Even more important than the vulnerability issue, which probably no one cares about, is the fact that this behavior of bindX can contribute to hiding design errors. It's not a given that an object that was expected to be found, when instead it is synthesized by bindX because it is missing, will then produce an error in subsequent processing, as fortunately happened in the case of issue #502.

Unfortunately, precisely because of the semantics of the functions, it's impossible to consider modifying them, for example, to issue a warning every time an object is not found, so as to check for unexpected cases that no one has noticed until now, which probably represent errors.

In fact, we must assume that all calls to bindX are legitimate, meaning that whoever wrote them knew what they were doing.

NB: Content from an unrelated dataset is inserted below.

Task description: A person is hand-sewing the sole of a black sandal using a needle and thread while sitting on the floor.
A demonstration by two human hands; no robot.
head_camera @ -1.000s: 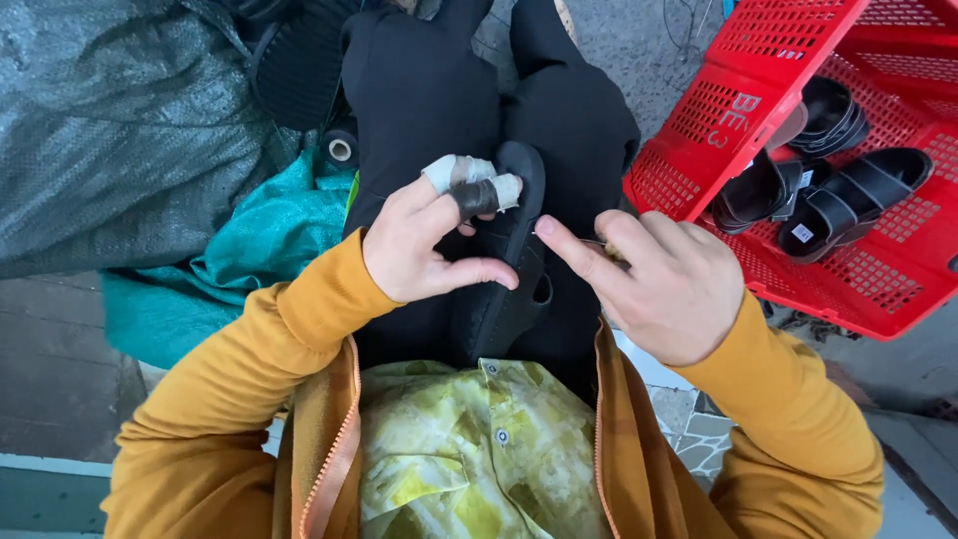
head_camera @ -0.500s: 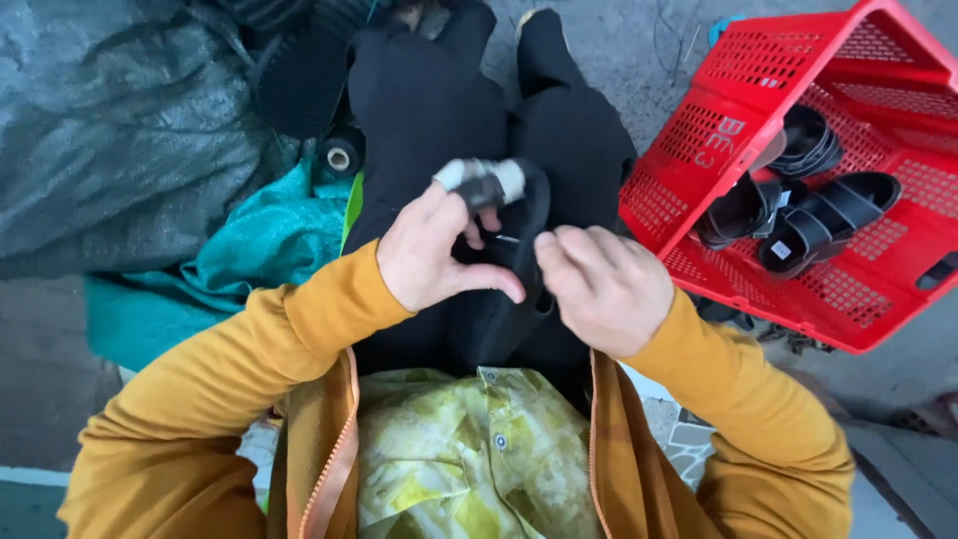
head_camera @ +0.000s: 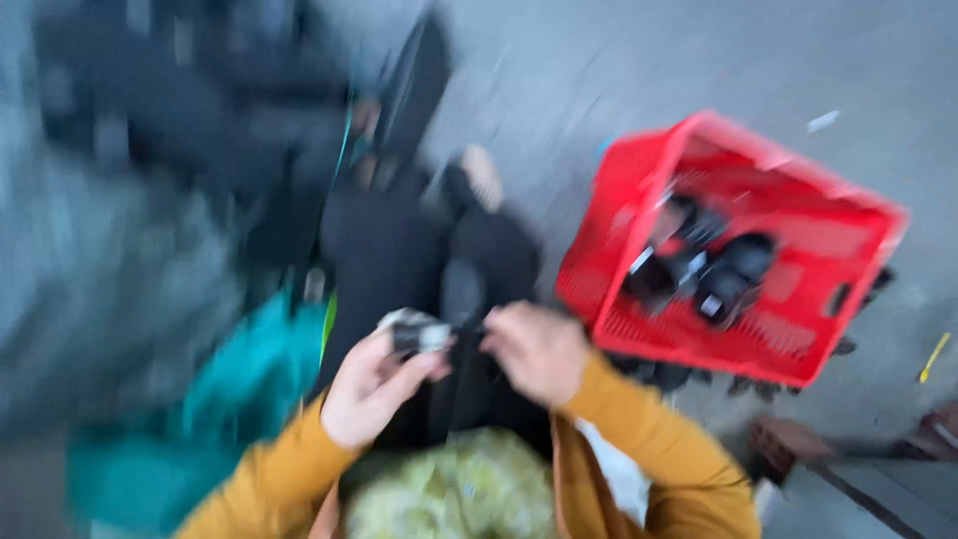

For example, during jamfile parsing, when b2 is building the dependency graph, it's natural for the objects not to exist, and when they do exist, it's correct to recall them with a bindX. I've also seen calls to `bindtarget` that, during the subsequent update phase, look for a semaphore that doesn't necessarily exist and should be created on demand <sup>[1]</sup>.

But in the general case, who can assure us that all the objects requested by bindX must be found? Or that if they aren't found, it's correct to synthesize new ones?

**Nobody, and the validity of every single call must be verified punctually! This is the main drawback to using functions like bindX.**

Conversely, using a find_X explicitly states the expectation regarding the expected results.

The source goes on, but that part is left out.